What do our customers think?

Trusted by thousands who choose us every time they need safety equipment.

Frequently Asked Construction Site Safety Questions

Site Safety is a big topic, one that is important to anyone working in the construction industry. It applies to utility works such as gas and electric, as well as road maintenance, civil engineering projects, rail infrastructure developments, or simply building an extension on a house. It is therefore no surprise that there are lots of questions around the topic, here are some of the most commonly asked questions and the related answers;

Who is responsible for managing health and safety on site?

Site safety is often managed by the overall site operator. They are required to ensure that all safety precautions are being taken, and proper safe working practices are being followed. It is their responsibility to ensure that the site is compliant with guidance set out by the Health And Safety Executive, who is the government body tasked with regulating health & safety in workplaces in the UK.

How to improve site safety?

A lot of improvements to site safety can be easily implemented, and often are not expensive. Simple things like wearing the proper PPE, being properly trained on how to use that PPE, and being trained on how to carry out the task you are doing in a safe manner. For example if you are a labourer on site, you should know how to carry out manual handling. Ensuring that all safety equipment is properly signposted and easy to find is another easy win.

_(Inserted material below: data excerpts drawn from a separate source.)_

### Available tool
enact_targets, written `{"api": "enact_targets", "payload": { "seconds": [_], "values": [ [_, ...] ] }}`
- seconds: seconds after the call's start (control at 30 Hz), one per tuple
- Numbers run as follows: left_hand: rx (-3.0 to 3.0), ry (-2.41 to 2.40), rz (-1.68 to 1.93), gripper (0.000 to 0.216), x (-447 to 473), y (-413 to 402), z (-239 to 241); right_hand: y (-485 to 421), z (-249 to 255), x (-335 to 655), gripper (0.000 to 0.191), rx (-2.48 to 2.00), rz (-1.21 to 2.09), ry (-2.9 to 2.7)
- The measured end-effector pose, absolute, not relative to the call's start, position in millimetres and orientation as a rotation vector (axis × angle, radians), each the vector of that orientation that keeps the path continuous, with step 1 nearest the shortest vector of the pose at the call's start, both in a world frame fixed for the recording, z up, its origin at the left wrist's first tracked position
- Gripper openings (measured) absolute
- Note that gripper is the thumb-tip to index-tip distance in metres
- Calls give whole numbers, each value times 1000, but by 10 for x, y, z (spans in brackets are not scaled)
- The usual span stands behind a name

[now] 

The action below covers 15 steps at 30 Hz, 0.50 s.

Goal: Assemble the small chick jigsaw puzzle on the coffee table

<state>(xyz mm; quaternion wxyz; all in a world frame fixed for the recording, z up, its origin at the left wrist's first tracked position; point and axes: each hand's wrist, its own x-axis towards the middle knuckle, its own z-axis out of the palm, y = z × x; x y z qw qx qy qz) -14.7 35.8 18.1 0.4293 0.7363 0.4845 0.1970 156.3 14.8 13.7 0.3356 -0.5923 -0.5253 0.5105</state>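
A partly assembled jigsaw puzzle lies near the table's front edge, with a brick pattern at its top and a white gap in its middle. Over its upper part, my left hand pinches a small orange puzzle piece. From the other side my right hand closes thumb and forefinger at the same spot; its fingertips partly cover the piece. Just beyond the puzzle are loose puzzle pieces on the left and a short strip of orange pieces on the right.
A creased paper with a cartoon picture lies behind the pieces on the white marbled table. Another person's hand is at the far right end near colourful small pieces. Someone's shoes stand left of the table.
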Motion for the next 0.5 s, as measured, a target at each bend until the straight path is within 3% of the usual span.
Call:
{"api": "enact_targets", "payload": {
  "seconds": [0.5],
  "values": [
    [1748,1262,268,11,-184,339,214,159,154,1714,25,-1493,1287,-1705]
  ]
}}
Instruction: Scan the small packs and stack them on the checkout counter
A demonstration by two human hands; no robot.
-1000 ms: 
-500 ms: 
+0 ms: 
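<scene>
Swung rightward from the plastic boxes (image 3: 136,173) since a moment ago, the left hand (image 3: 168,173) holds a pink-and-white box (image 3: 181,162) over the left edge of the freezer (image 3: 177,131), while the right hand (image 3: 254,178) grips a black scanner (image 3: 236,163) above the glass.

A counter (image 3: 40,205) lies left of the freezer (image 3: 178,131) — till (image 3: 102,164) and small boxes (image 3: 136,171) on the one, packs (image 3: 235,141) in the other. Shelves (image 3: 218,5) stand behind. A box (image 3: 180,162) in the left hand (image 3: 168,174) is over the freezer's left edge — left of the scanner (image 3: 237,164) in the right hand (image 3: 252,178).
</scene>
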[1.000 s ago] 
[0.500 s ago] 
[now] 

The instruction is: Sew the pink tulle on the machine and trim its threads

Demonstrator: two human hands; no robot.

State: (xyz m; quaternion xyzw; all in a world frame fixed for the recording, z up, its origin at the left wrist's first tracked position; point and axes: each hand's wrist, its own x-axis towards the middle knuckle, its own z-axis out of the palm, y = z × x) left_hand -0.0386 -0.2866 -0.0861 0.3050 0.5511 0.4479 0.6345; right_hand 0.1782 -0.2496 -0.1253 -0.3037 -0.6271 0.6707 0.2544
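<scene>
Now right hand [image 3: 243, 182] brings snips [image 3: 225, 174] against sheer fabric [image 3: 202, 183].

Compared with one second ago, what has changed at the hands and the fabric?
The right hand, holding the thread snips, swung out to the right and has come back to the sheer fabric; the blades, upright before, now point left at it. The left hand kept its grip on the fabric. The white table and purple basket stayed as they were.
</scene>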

Comprehensive risk assessments are a very quick and easy way to ensure that risks associated with a task on site are identified and minimised and ideally removed.

Who is responsible for safety on a job site

Everyone, including you! Your employer is ultimately on the hook if they tell you to do something in the wrong way, or do not give you adequate training or protective equipment.

It is however down to every person on site to work safely, including simple things like not leaving tools laying around where they could pose a trip risk to another worker.

You are also responsible for your own safety, like ensuring you follow training and instruction on how to properly use PPE.

Why is construction site safety important?

Within construction sites there are many environments and operations that can be potentially dangerous, such as welding, using power tools, working around heavy equipment and working at height.

Every year many workers are injured or even killed because they are not following the proper practices and work guidance.

An incident at work can not only have a short term impact, such as the financial impact of not being able to work for a few days, it could be far more serious such as a loved one not returning home from work.

Why is it important to use site safety equipment?

The simple answer is that some tasks simply cannot be done safely without the proper equipment to protect the team around you, the general public and even yourself.

For example you cannot exclude people from a worksite without a clearly defined boundary that separates the general public from work zones.